Home, Home on the Yukon.

 

And here's Fridays. I totally admit that I do not know much about Moose, or the Yukon. I BSed half of this and then researched the last little bit. It's not a particularly good work. BUT IT'S DONE.

 

Enjoy

 

December 32, 2002

Mood: Moosey

Music: Moove it.

I first sprung into being in the wonderful process most people call ‘birth.’ Now while I can’t remember mine (I mean, who can?) I have since borne witness to many other such events, and so rather than use it’s proper name, I instead refer to it as “Whatno”

However, during my own “Whatno” I don’t think such thoughts were going through my head, in fact I’m fairly certain the only things going through my head were “It’s cold” and “I’m going to cry now.”

Obviously things have changed since then—or at least mostly changed, it doesn’t get particularly warm here in the Yukon—and I still do cry. Just not as much. My mom says I’m special.

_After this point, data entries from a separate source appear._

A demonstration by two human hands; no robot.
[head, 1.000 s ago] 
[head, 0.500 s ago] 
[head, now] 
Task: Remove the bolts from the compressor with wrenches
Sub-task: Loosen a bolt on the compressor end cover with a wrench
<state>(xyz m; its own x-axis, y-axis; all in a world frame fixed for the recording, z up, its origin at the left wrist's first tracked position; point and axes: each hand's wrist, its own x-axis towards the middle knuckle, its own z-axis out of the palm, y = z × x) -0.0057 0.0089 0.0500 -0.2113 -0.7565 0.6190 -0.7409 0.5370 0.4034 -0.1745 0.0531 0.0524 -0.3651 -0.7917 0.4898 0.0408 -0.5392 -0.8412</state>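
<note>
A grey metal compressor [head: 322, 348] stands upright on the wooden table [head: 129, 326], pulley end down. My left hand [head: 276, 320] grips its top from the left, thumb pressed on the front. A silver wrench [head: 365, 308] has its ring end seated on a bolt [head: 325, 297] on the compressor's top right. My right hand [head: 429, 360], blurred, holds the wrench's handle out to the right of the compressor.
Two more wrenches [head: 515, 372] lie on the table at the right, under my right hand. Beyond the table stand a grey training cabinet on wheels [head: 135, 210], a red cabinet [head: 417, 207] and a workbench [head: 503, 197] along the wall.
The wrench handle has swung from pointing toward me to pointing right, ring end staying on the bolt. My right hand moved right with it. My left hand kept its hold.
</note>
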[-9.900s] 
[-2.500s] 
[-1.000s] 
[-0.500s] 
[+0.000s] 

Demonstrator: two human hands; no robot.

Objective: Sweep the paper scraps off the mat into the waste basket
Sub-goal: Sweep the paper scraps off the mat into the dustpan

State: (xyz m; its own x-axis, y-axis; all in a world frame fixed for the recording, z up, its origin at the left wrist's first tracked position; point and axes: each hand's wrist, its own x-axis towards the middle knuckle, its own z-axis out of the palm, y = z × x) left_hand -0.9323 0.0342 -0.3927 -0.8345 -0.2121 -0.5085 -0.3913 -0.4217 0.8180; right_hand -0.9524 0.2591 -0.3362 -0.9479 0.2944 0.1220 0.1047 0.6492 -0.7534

Now no doubt you foreign beings will be wondering two things.

One: What am I talking about, and the ever favourite…

Two: How am I talking, period.

 

Ah, but all things in time dear readers. All things in time.

 

I was born in the Yukon territory in the dead of summer, naturally you’d think this make some sort of difference but that’s because you don’t live in the Yukon. The place is an icicle all year round.

 

Now don’t get me wrong, we have our flowers and crops—but primarily we have mountains, and snow, and ice. It’s wonderful. It’s also very cold.

I grew up in the Yukon, I dated my first calf there, I headbutted my first male there. It was my stomping grounds. Literally, you ever seen the hooves on us?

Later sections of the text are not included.